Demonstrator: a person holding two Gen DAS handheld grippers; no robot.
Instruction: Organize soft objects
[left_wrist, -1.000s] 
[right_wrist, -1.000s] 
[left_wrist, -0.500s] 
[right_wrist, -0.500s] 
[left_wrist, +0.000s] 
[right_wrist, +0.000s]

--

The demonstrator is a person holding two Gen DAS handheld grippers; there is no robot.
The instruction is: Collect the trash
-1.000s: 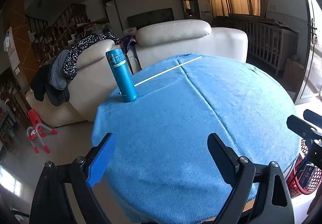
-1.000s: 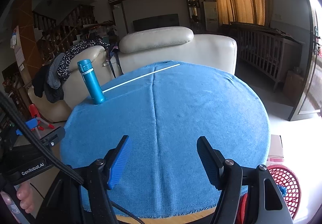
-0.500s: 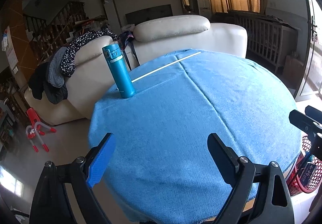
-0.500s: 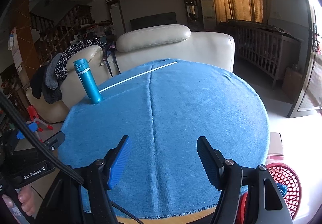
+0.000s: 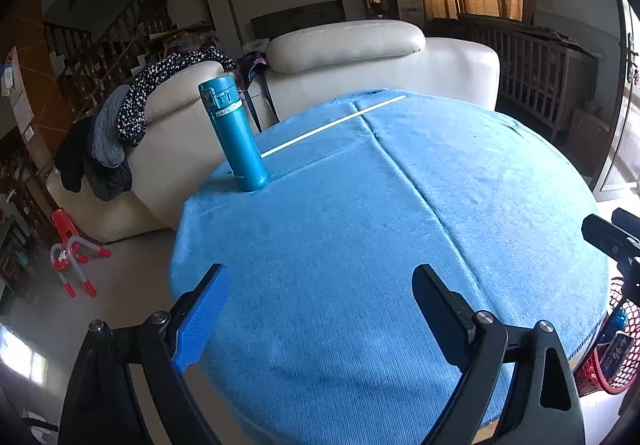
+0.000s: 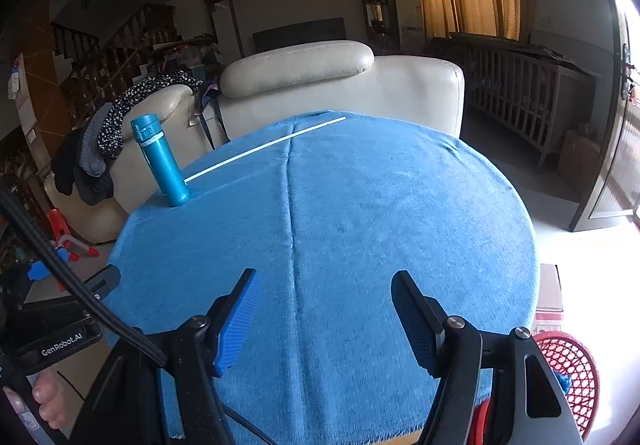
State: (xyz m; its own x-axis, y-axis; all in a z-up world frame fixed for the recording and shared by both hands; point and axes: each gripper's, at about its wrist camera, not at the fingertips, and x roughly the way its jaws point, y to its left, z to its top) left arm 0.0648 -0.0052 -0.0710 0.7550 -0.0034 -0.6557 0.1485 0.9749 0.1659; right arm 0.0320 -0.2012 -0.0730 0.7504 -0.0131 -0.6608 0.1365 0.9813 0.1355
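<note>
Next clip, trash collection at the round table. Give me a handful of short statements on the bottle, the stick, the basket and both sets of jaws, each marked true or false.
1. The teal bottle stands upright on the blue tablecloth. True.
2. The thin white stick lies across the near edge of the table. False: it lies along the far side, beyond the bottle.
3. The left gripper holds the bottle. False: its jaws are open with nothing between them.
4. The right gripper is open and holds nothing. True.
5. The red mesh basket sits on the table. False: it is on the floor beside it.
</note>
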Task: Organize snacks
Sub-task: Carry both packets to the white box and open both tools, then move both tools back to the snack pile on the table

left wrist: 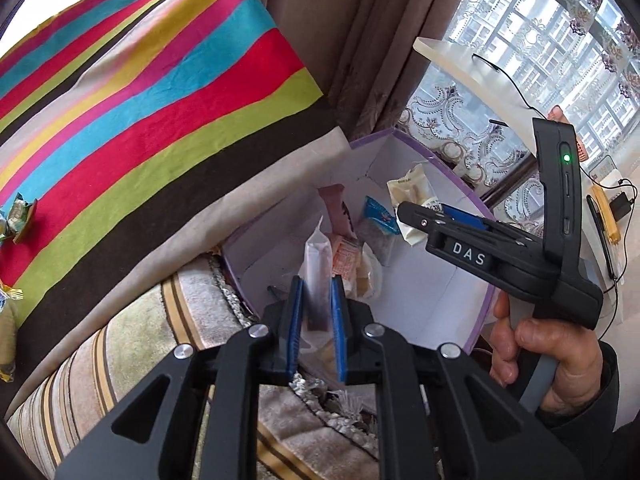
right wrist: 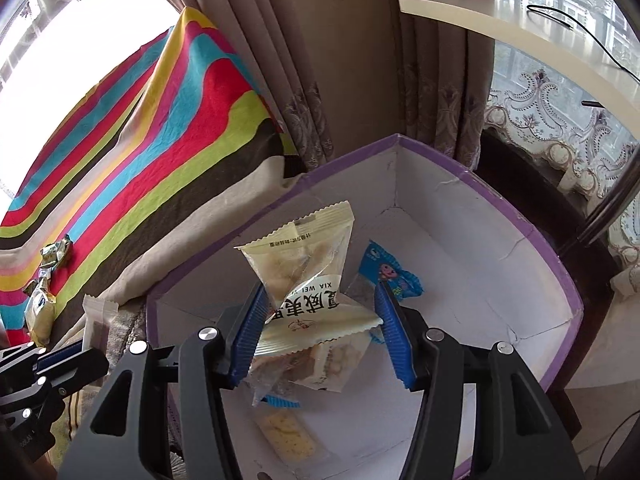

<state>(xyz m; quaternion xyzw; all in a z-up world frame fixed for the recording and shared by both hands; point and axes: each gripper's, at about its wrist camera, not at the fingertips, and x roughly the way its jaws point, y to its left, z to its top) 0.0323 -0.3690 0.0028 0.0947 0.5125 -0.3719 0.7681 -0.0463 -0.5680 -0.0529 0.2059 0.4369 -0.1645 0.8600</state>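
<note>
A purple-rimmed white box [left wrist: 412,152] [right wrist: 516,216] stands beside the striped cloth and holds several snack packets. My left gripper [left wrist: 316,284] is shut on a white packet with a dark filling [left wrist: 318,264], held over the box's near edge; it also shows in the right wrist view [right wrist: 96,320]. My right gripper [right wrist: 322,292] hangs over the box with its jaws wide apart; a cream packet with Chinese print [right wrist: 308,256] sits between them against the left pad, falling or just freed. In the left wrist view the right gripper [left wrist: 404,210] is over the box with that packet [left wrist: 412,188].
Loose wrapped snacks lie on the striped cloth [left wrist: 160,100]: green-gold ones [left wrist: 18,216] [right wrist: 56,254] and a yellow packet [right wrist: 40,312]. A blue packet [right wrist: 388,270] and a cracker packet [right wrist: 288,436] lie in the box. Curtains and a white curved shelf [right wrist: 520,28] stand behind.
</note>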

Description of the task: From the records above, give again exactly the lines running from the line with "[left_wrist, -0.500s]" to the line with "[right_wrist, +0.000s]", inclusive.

Response:
[left_wrist, -0.500s] 
[right_wrist, -0.500s] 
[left_wrist, +0.000s] 
[right_wrist, +0.000s]

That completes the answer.